→ DESCRIPTION OF THE TASK
Line for line, the listing below is to be transcribed exactly.

::::

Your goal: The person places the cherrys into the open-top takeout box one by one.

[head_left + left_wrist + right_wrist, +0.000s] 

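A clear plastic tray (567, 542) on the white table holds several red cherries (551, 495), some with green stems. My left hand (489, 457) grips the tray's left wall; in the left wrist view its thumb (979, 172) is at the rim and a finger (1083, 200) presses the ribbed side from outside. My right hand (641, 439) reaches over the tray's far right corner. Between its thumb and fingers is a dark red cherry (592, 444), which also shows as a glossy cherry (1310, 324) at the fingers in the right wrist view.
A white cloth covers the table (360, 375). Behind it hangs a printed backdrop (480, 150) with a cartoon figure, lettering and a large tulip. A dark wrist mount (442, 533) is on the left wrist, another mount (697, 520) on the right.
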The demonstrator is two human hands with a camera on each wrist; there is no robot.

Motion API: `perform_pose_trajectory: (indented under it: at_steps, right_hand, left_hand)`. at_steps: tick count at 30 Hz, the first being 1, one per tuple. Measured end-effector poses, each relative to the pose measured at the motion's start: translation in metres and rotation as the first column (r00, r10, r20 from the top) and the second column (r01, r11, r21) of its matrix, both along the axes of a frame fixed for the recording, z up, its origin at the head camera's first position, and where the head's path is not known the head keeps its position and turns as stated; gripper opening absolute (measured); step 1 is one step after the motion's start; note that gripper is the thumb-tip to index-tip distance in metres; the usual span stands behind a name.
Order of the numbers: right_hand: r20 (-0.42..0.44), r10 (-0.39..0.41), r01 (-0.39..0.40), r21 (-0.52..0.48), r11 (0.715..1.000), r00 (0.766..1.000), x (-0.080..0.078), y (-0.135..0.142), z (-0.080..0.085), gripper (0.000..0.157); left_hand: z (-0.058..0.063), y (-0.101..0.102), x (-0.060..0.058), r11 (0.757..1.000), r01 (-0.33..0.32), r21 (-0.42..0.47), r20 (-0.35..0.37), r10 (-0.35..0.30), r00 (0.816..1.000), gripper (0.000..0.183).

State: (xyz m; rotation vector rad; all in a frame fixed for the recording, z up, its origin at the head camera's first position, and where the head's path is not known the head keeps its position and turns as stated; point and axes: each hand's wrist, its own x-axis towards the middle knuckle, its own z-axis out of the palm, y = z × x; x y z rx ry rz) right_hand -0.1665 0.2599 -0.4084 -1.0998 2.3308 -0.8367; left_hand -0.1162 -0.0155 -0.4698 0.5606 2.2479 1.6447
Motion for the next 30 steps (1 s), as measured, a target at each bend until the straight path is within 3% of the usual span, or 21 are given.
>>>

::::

→ ANSWER SPACE
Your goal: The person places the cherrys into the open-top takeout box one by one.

[head_left + left_wrist + right_wrist, +0.000s] 

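A clear plastic tray (567, 542) on the white table holds several red cherries (551, 495), some with green stems. My left hand (489, 457) grips the tray's left wall; in the left wrist view its thumb (979, 172) is at the rim and a finger (1083, 200) presses the ribbed side from outside. My right hand (641, 439) reaches over the tray's far right corner. Between its thumb and fingers is a dark red cherry (592, 444), which also shows as a glossy cherry (1310, 324) at the fingers in the right wrist view.
A white cloth covers the table (360, 375). Behind it hangs a printed backdrop (480, 150) with a cartoon figure, lettering and a large tulip. A dark wrist mount (442, 533) is on the left wrist, another mount (697, 520) on the right.
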The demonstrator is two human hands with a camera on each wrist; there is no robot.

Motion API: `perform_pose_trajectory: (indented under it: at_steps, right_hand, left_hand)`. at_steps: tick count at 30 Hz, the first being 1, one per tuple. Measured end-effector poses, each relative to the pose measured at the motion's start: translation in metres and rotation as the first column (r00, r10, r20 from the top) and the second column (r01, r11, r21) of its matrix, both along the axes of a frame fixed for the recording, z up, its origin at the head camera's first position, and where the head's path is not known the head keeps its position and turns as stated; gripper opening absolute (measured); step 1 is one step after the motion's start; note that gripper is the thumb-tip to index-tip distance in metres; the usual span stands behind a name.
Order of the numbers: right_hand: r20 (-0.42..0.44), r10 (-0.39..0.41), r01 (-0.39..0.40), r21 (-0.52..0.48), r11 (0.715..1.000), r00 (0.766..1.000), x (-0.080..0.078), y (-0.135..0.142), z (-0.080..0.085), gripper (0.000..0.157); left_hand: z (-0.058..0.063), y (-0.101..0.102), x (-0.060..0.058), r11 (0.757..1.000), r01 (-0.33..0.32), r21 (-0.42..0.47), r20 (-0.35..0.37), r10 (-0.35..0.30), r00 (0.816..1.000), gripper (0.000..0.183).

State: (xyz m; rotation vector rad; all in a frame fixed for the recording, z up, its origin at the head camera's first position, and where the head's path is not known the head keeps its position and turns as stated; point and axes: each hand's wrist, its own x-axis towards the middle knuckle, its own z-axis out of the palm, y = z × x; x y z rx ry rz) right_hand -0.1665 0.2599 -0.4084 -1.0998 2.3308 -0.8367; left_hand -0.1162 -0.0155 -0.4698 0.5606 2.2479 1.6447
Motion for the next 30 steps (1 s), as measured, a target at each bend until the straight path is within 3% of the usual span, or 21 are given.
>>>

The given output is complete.